O conhecimento íntimo que Lucas tinha do Templo.
Outro argumento a favor da ideia de que Lucas era judeu é o seu profundo conhecimento do Templo, superior ao de qualquer outro evangelista. Ao descrever o anúncio a Zacarias sobre o nascimento de João Batista, Lucas detalha minuciosamente a seleção rotativa dos sacerdotes levitas para o serviço, de acordo com suas famílias. Ele também descreve a posição do sacerdote diante do altar do incenso, onde o anjo apareceu a Zacarias ( Lucas 1:8-20 ). O fato de Lucas, entre os quatro evangelistas, ser o único a apresentar esse relato, e fazê-lo com detalhes tão vívidos, reforça a hipótese de que ele era judeu e familiarizado com os procedimentos do Templo. Poderíamos até especular que Lucas também poderia ter sido levita, dado o seu vasto conhecimento sobre o funcionamento do Templo. Seria lógico presumir, sem questionamentos, que Lucas era gentio, quando ele demonstrava uma compreensão tão clara dos procedimentos mais íntimos do Templo, um local onde nenhum gentio tinha permissão para entrar?
A íntima relação de Lucas com Maria
Outro argumento é a notável intimidade que Lucas tinha com a mãe de Jesus, Maria. Ele relata a história do nascimento de Jesus principalmente do ponto de vista de Maria e, em seguida, afirma que ela guardava essas coisas “no seu coração” ( Lucas 2:19, 51 ). Como Lucas, dentre todos os evangelistas, conseguiu se aproximar tanto de Maria a ponto de descobrir o que ela havia escondido em seu coração?
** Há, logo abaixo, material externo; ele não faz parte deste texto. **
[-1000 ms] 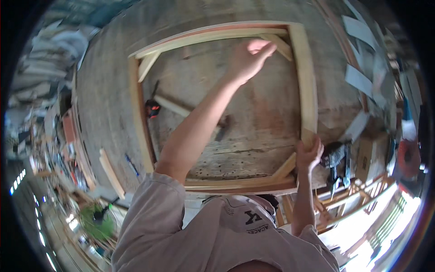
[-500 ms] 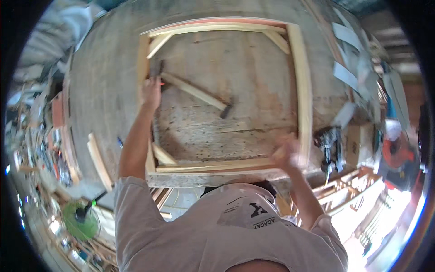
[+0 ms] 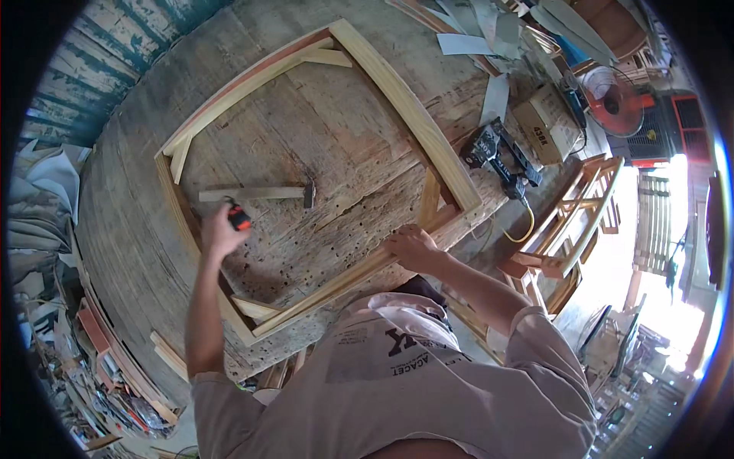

Por mais unida que fosse a Igreja de Jerusalém, e por mais difícil que deve ter sido para os gentios chegarem ao “círculo íntimo” da liderança apostólica, parece altamente improvável que Lucas pudesse ter se aproximado tanto de Maria se fosse gentio. Na verdade, parece que Lucas pode ter servido Maria como seu médico pessoal por um tempo. Isso é especulação, mas de que outra forma ele poderia ter tido um relacionamento tão próximo com ela, a ponto de extrair dela os detalhes que ela guardava em seu coração e que compartilhava com poucos? Lucas teria tido a oportunidade de consultar Maria nas ocasiões em que Paulo fazia suas viagens de reportagem a Jerusalém, e especialmente enquanto Paulo estava preso em Cesareia por dois anos. Tal acesso seria bastante compreensível se Lucas fosse judeu, mas seria muito improvável se ele fosse gentio. Minha conclusão, portanto, é que devemos inferir que Lucas era judeu. A ideia de que ele era gentio parece basear-se em nada mais do que ilusão e tradição. As evidências bíblicas apoiam fortemente a posição de que Lucas era judeu, e devemos sempre acreditar nas Escrituras em vez da tradição quando houver conflito entre as duas.